Stories with heart

Profile: Marlene Campbell by Julie Bull

Marlene Campbell [Photo by Adriane Gaudet]

Marlene Campbell has been writing for as long as she can remember. “My mom says that I was scribbling since I could hold a pencil!” 

Before she started penning her own books, Marlene’s mom was an active participant in documenting Marlene’s stories. “I was a bossy little creature and would get my mom to write out the stories I was telling.”

A lover of storytelling in all its forms, Marlene has also always enjoyed reading. “As a kid, I’d take several Nancy Drew books home for the weekend and would hide in a blanket fort reading them.” Still an avid reader, she says “I may forget the author’s name, but I always remember the story.” 

Growing up on a dairy farm, Marlene has always been working and she has always been hearing stories. “As a child, I remember helping out around the farm and getting to listen to the stories being told amongst my dad and the other farmers.”

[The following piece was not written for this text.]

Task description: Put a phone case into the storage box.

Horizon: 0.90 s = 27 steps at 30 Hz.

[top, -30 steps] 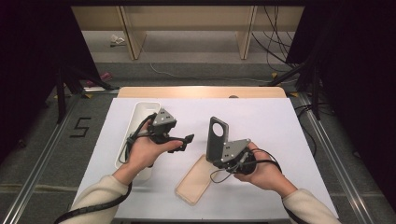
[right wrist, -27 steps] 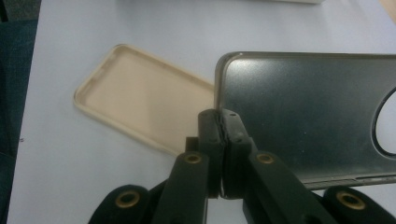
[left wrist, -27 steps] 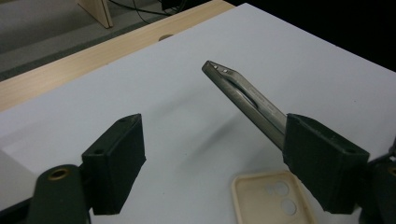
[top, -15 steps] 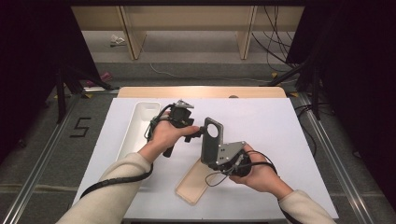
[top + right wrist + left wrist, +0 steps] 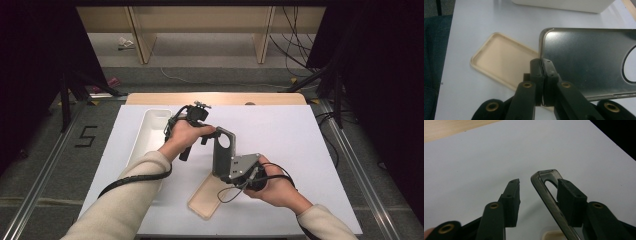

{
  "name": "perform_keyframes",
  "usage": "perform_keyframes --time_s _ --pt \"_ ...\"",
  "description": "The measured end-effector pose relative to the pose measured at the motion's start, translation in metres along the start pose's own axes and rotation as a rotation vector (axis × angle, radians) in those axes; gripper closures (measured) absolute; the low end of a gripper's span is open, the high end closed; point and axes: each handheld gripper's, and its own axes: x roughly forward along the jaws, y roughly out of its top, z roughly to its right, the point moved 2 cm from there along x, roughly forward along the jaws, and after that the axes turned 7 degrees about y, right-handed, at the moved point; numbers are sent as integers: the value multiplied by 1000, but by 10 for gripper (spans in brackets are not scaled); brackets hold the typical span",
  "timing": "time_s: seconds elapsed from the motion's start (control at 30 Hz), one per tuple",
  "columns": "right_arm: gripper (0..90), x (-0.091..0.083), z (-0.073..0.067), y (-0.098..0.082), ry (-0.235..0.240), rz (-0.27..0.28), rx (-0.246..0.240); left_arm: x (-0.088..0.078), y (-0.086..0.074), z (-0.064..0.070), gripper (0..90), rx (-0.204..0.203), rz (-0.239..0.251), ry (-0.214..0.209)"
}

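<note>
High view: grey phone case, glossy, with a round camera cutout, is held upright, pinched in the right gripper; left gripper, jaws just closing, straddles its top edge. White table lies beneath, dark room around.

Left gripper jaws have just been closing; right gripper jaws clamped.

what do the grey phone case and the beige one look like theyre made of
Grey phone case: probably hard plastic with a smooth, semi-gloss, slightly see-through smoked finish; its thin rim catches light and the table shows faintly through it. Beige case: likely soft silicone or rubbery plastic, matte, with a rounded raised lip and no glare. Neither is certain from looks alone.
</note>
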Motion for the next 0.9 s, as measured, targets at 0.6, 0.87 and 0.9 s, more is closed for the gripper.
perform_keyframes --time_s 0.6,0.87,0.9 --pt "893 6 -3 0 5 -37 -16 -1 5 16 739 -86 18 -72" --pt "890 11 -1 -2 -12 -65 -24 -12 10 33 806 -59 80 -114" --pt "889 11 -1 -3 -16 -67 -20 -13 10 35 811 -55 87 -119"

Between hearing stories all around her and being a keen reader, Marlene was primed to become the writer that she is today. 

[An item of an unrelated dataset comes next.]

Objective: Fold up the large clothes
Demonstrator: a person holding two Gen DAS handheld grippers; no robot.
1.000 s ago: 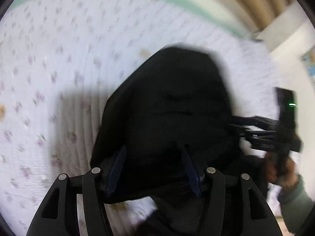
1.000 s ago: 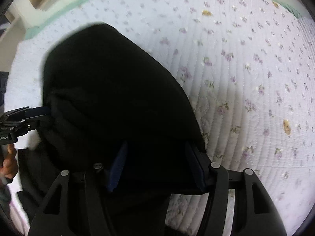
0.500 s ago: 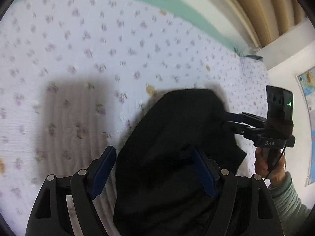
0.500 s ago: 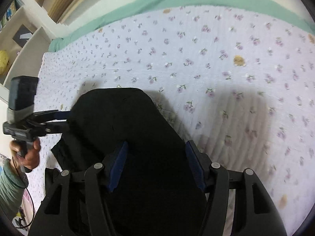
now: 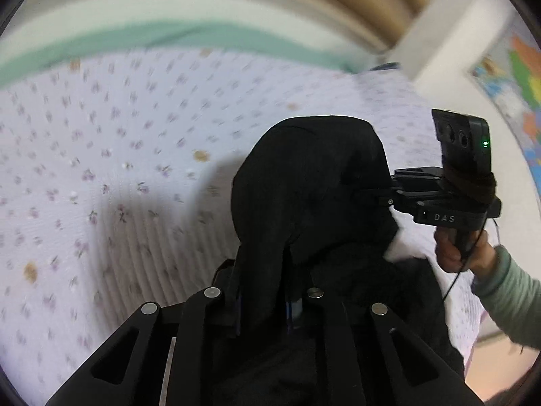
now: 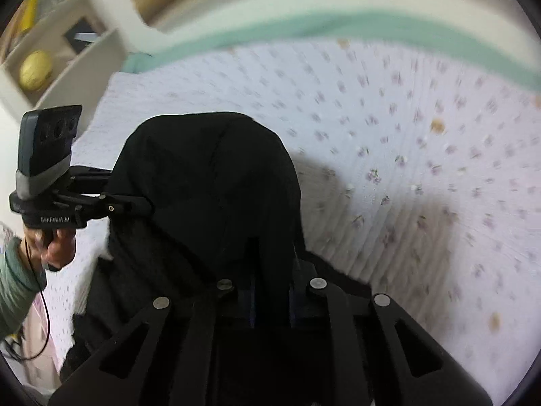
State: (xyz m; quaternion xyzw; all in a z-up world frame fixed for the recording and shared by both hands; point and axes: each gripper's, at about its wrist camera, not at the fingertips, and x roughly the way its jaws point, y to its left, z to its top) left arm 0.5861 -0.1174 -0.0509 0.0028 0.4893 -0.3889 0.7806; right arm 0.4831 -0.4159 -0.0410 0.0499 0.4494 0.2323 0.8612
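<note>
Here, the left gripper [image 5: 263, 304] sits at the bottom middle of the left wrist view, and its two fingers are pinched tight on a fold of the black garment [image 5: 311, 182]. The cloth goes up from the fingers into a big dark hump in the middle of that picture. The right gripper [image 5: 378, 196] comes in from the right side of the same view and bites the other side of the hump. A hand [image 5: 456, 250] in a green sleeve [image 5: 507, 297] holds its handle at the lower right. In the right wrist view, the right gripper [image 6: 270, 297] is at the bottom middle, squeezed shut on the black garment [image 6: 209, 182] too. The left gripper [image 6: 135, 206] reaches in from the left side and holds the cloth there. Under the garment is a bed cover [image 5: 101, 169] with small purple flowers, filling the left and middle of the left wrist view. A green strip [image 5: 169, 40] runs along its far edge near the top. A bright map [image 5: 514, 77] hangs at the upper right. A yellow ball [image 6: 35, 69] sits on a shelf at the upper left of the right wrist view. Both pictures are a bit blurry.
</note>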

Every writer has their own processes and practices when it comes to their writing style. For Marlene, the practice includes letting the pen flow, even if that flow isn’t in the direction she thought it would go. “Sometimes I sit down to write something and what comes out is nothing like what I thought it would be or what I started to write. I just let it flow instead of trying to get back to what I thought it ‘should’ be when I started writing.” Sometimes she asks herself, “who is holding the pen?”

Allowing her writing to flow, Marlene published two collections of Christmas stories from rural PEI in 2016 and 2022. “Christmas is a hard time of year for many and it’s also a beautiful time of year. I was interested in how we find the life and light in the hard times because the world needs light.”

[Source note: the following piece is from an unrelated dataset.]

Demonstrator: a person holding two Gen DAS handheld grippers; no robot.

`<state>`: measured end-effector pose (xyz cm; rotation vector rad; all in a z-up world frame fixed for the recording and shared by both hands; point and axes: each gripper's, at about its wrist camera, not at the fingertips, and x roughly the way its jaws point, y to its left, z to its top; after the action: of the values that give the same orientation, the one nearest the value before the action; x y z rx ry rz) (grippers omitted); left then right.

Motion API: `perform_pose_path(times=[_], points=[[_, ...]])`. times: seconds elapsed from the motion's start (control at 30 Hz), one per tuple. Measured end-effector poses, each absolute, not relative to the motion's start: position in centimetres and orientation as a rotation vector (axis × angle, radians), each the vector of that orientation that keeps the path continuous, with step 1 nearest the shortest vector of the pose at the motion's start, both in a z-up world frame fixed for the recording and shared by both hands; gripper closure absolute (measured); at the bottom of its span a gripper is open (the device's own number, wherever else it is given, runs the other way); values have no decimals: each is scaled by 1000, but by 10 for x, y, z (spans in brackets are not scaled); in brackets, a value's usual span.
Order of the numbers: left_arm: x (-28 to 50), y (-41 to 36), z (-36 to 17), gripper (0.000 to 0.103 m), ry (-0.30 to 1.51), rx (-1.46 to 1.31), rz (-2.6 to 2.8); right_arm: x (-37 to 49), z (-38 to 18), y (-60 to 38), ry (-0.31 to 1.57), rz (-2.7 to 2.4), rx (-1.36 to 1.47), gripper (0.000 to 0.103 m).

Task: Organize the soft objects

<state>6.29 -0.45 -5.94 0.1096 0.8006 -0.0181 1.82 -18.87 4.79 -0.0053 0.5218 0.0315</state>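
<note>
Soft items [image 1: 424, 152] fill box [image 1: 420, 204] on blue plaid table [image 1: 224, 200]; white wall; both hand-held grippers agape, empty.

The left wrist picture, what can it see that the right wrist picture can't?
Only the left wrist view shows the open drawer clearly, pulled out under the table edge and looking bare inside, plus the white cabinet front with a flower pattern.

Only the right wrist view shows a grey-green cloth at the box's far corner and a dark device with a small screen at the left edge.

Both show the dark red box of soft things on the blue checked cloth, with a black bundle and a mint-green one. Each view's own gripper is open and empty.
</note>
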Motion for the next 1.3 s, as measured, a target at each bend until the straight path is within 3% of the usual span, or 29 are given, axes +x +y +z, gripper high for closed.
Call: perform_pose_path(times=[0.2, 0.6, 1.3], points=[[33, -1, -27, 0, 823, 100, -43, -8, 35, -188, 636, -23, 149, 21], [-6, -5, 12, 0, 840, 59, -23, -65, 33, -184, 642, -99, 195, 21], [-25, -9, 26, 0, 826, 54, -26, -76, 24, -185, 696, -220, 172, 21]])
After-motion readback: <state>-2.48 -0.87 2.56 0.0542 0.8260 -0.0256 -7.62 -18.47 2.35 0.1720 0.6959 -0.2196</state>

It was her co-workers who encouraged her to publish the Christmas stories. “I’m so grateful to work with such a supportive team.” 

Marlene is the Cultural Programming Coordinator at Culture Summerside where she gets to bring her love of storytelling to life in a variety of ways. “I’m privileged to live and work on PEI and to be part of the growing arts and culture scene. The Island is so full of artistic and cultural talent.” 

Through her work with Culture Summerside, Marlene has written plays, vignettes, radio dramas, and she authored the book, Lighting the Way: The 100 Year History of Summerside Electric. “Arts and culture are not just for the elite, and I am so glad I get to work in an environment where we strive to make arts and culture more accessible to wider audiences.”

Marlene’s roots are deeply planted on the Island, and she takes inspiration from the people and places around her. “Our creations come from the land and the sea and the environment around us.”

Along with her work and writing, Marlene is an enthusiastic learner who continues to actively seek further education and training. She has participated in a Screenwriter’s Bootcamp with Film PEI and was a participant in the Playwrights Atlantic Resource Centre (PARC) Playwright Retreat. “It’s been such an incredible experience to get mentorship and guidance from people at PARC.” 

After her participation in the PARC retreat and learning from her peers and mentors, Marlene went on to win the PEI Playwriting Competition in 2023. “I really enjoy being the writer. It’s such an amazing experience to see my words come to life on the stage.”

In true multi-genre fashion, Marlene has yet another new type of writing in progress. She is working on a novel that will be published by Acorn Press. “Interestingly, the novel started out as a screenplay. People usually do it the other way around,” she chuckled, “but I’ve done it in this order instead.”

Marlene embodies the heart and soul of a writer with the wisdom of experience across decades and genres. “You learn a lot about yourself through writing.” 

There is a deep vulnerability required in sharing our stories and ourselves with the world. “I encourage people to find the place where they are no longer worried about what other people think and allow yourself to tell the stories you want to tell.”

“Write for yourself first and the rest will follow.”

Julie Bull, an Inuk (NunatuKavut) researcher and educator, has extensive experience in community-based participatory action research, emphasizing Indigenous perspectives. A champion of social justice, Julie envisions collaborative efforts between Indigenous and non-Indigenous communities worldwide. With a focus on research governance and ethics, her work with NunatuKavut has yielded notable publications and presentations.